Common investment types like stocks or mutual funds allow you to put funds towards something that may appreciate in value as the investment matures.

While you may think of life insurance premiums only as a way to fund a death benefit, many life insurance policies allow you to put a portion of your premium towards a cash value that can grow. Your insurance policy’s cash value can also be withdrawn from or used as a loan, allowing you to use the funds as you like – even to put them into other investment vehicles.

Life insurance policies such as variable life insurance or equity indexed life insurance allow you to use that cash value directly within traditional investment vehicles like indexed stocks or mutual funds. Let’s take a closer look at how life insurance as an investment can be part of an efficient financial strategy.

Similarities between investments and life insurance

With the cash value from a permanent life insurance plan, you can use your policy to build further stability for your savings and retirement. This happens through some similarities between life insurance policies and investment accounts, such as:

Interest

Savings accounts, retirement accounts, and permanent life insurance policies all accumulate interest.

Dividends

Like some investment options, certain life insurance policies pay dividends over time.

Tax benefits

Like some retirement accounts, you can make tax-free withdrawals from a permanent life insurance policy, provided the withdrawal does not exceed your cash basis in the policy. You can also take out tax-free loans from a permanent life policy.

Even with these similarities in mind,  the differences between life insurance policies and conventional investment options are significant enough that you should not mistake one for the other.

Differences between investments and life insurance

The differences between traditional investments and life insurance can put into perspective just how different these two financial options are. Life insurance policies contain several stipulations that make saving through them different from investing:

Limits to use

The money you’ve paid towards a permanent life policy mostly goes towards the policy’s death benefit. While cash value will build over time, you will not be able to access most of the money you’ve paid towards the policy until it matures or the death benefit is paid out.

Withdrawals and loans

When you withdraw money from your life insurance policy, a certain amount will be deducted from your death benefit, which is the main purpose of your policy. In some cases, it is also possible to take a loan on the basis of the accrued cash value of the life insurance policy.

Different types of life insurance policies and whether they can act as investments:

There are several types of permanent life plans that offer investment-like qualities:

Whole life insurance

Whole life insurance plans offer lifelong coverage as long as premiums are paid. While some of the premiums you pay go toward the death benefit, a portion will also go toward building cash value.

Your insurance company invests money in the cash value account, and you’ll have the opportunity to withdraw it during your life in the form of loans, withdrawals, or a policy surrender. The money invested in a whole life insurance policy will earn a fixed rate of interest and, therefore, have guaranteed returns, making it easy to understand how much the policy will be worth over time.

Term life insurance

Term life insurance is a policy that lasts for a specific period of time and pays a death benefit to the beneficiaries in the event that the policyholder dies within that time period. Since they don’t accrue cash value, term life insurance policies are not a good investment strategy.
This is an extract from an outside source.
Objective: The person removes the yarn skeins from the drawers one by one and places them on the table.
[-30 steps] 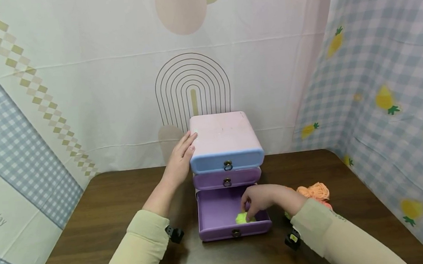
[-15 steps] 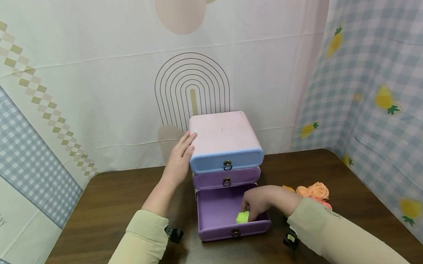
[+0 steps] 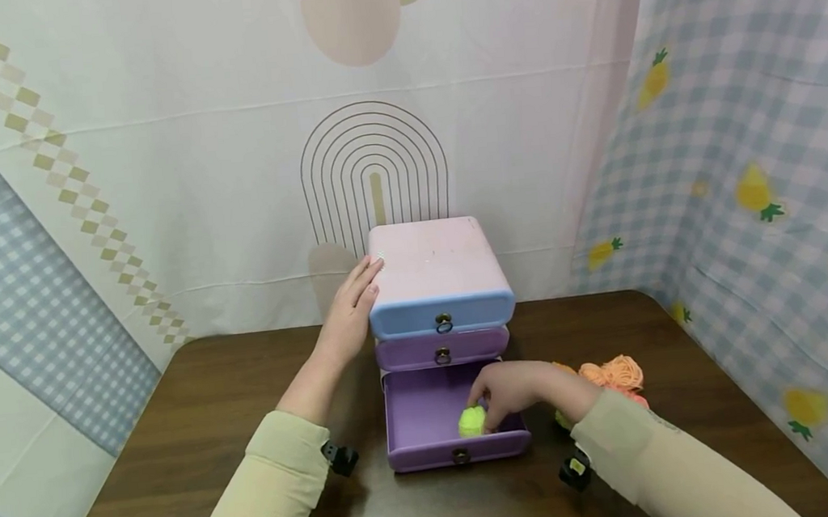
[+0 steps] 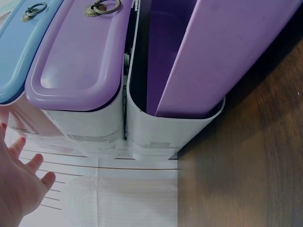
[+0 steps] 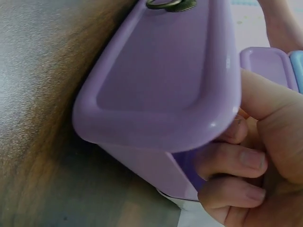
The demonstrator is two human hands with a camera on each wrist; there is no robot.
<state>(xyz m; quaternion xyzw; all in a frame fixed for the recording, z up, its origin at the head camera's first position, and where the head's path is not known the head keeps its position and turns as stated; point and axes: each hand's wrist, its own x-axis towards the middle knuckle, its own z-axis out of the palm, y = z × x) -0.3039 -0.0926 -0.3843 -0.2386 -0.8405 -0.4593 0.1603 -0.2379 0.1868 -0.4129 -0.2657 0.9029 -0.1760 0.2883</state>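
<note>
A stacked mini drawer cabinet has a pink top [image 3: 436, 257], a blue drawer front [image 3: 444, 315] and a purple drawer front [image 3: 443, 349] below it. Its bottom purple drawer [image 3: 429, 455] is pulled out. In there, near the front right, my right hand [image 3: 512, 389] reaches down with fingers and thumb around a neon-yellow ball of yarn [image 3: 472, 422]. The right wrist view has those fingers [image 5: 232, 161] curled behind the drawer front, which hides the yarn. My left hand [image 3: 348, 312] rests against the cabinet's upper left edge, fingers extended; they look spread in the left wrist view.
Orange yarn skeins [image 3: 616, 373] lie on the brown wooden table [image 3: 263, 384] right of the cabinet, partly behind my right forearm. A white printed cloth [image 3: 233, 183] hangs behind the table, and a blue checked cloth [image 3: 722, 185] hangs on the right.
My right hand shifts slightly within the drawer, and the yellow yarn ball now shows more of itself, standing a little higher. My left hand keeps its place on the cabinet.
</note>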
However, at the time of expiration, it is generally possible to convert a term life policy into a whole life policy, which can then have a cash value accumulation.

Variable life insurance

With variable life insurance, the policy’s cash value operates like a brokerage account regulated by the Securities and Exchange Commission. You can then use this cash value to invest in securities, bonds, and mutual funds.

Universal life insurance

Universal life policies offer lifetime coverage till the death of the policyholder, provided premiums are paid on time. These policies have the added benefit of flexible premiums within certain limits, as well as cash value accumulation. Depending on how this cash value is invested by the insurer, the value of your policy can increase or decrease.

Variable-universal life insurance

Some policies offer a mix between the benefits of variable life insurance and universal life insurance. This means you get the opportunity to invest cash value from a variable plan while also retaining some of the flexibility of a universal plan.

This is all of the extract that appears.